[Items from a dataset]
****
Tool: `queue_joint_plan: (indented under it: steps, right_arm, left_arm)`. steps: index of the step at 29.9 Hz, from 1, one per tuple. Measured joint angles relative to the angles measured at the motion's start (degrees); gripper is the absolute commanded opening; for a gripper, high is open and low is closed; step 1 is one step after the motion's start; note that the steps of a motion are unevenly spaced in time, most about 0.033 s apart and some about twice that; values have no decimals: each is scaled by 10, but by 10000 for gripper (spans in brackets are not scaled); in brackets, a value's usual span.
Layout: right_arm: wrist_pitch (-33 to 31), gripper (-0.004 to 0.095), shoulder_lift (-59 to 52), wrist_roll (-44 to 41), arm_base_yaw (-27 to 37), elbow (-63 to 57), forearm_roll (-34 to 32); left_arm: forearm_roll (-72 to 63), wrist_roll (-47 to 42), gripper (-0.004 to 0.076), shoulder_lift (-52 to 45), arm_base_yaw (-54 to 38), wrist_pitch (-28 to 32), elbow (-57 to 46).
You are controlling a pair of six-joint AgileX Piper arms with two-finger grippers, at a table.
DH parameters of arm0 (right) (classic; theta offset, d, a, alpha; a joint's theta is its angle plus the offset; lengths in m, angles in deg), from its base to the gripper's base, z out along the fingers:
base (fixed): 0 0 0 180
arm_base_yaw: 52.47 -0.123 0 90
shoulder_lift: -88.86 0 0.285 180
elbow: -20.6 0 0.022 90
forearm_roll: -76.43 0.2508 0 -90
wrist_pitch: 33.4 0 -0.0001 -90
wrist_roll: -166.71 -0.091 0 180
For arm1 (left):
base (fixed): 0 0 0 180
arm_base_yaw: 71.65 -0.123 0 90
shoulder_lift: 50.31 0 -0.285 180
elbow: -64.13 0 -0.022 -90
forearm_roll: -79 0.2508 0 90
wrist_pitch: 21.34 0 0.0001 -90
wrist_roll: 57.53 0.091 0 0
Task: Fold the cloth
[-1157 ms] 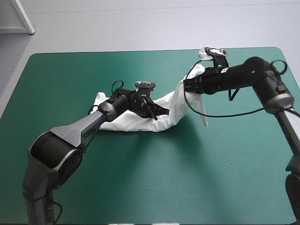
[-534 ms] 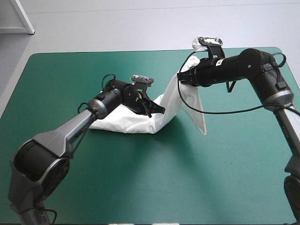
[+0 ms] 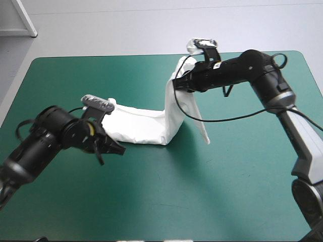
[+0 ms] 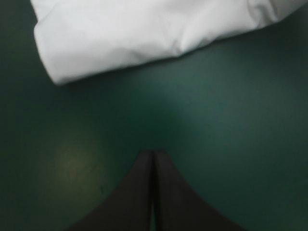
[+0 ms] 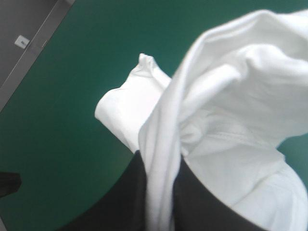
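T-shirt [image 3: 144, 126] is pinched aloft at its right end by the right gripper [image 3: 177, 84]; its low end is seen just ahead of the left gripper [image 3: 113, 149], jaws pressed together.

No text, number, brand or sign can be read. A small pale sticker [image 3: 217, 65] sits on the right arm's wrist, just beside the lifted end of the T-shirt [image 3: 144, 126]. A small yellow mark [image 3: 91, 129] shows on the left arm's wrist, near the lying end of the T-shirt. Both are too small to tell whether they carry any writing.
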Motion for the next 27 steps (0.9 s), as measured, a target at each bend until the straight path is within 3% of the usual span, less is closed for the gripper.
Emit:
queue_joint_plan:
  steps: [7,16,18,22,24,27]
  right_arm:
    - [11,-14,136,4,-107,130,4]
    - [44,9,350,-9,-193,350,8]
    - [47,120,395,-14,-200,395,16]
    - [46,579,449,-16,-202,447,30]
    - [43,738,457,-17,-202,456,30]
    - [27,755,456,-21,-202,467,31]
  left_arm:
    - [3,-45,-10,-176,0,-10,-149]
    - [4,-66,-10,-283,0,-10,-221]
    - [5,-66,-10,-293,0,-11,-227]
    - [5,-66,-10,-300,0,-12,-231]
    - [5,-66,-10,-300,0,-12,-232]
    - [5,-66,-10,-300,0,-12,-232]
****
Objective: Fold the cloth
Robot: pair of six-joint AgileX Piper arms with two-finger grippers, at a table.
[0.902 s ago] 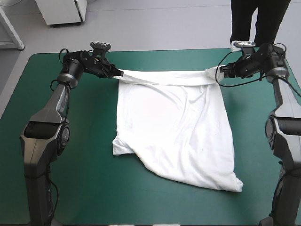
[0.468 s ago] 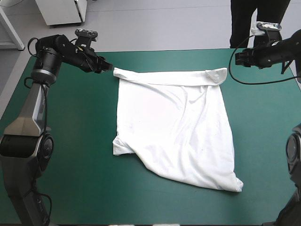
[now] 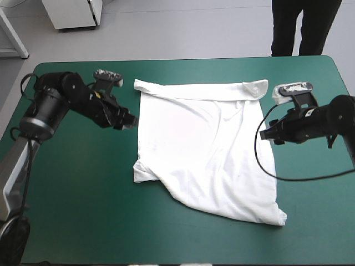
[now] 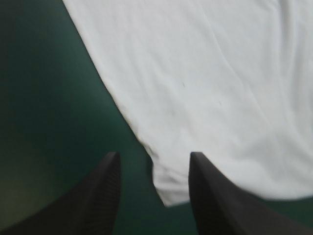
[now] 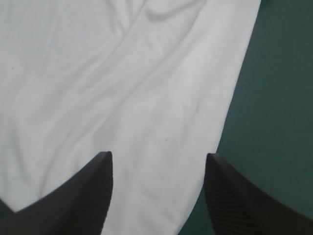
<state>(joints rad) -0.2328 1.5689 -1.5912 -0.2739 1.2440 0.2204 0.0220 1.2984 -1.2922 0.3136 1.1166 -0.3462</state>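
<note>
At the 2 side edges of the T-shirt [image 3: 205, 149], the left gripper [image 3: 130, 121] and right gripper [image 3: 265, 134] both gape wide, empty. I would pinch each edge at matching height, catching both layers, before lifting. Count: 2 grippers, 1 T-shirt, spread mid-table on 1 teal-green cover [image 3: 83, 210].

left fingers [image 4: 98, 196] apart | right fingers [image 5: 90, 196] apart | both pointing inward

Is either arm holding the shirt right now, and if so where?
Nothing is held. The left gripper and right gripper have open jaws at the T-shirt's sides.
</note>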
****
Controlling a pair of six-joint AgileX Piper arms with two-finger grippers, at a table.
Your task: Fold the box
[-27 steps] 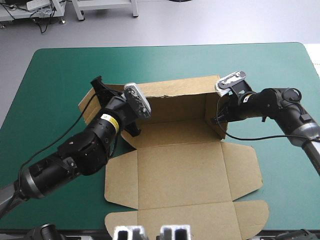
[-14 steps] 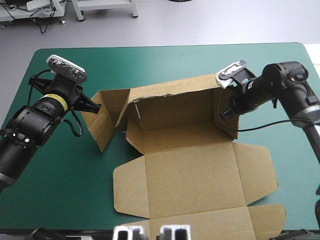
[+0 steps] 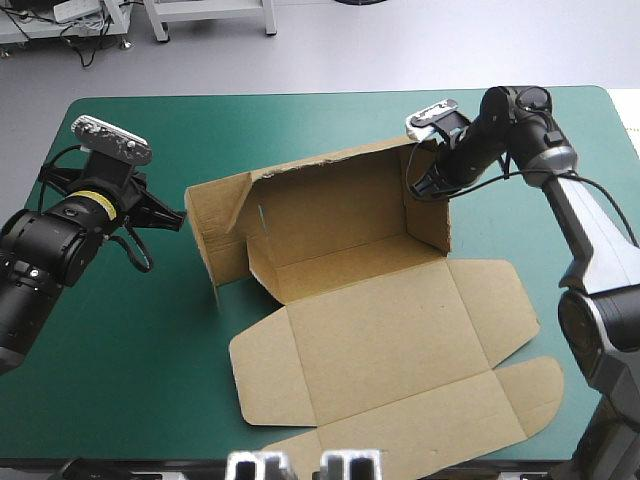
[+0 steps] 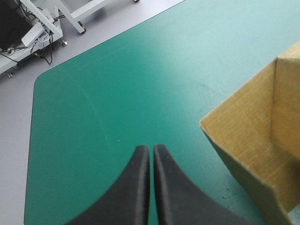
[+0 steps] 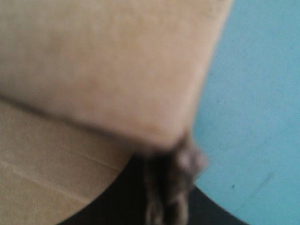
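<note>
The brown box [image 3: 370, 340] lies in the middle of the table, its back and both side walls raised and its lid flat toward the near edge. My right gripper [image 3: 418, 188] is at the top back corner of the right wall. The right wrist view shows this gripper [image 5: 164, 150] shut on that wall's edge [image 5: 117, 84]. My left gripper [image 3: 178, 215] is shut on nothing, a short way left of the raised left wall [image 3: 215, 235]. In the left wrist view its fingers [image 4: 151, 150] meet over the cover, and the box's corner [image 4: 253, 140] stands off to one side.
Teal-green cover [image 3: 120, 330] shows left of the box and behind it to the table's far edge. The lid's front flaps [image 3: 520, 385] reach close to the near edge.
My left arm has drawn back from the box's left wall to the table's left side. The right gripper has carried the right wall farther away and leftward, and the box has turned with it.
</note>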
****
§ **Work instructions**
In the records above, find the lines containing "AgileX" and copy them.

§ **Response box**
You are controlling a pair of six-joint AgileX Piper arms with two-finger grippers, at a table.
Robot: pair of six-joint AgileX Piper arms with two-finger grippers, at a table.
Controlling a pair of six-joint AgileX Piper arms with two-finger grippers, at a table.

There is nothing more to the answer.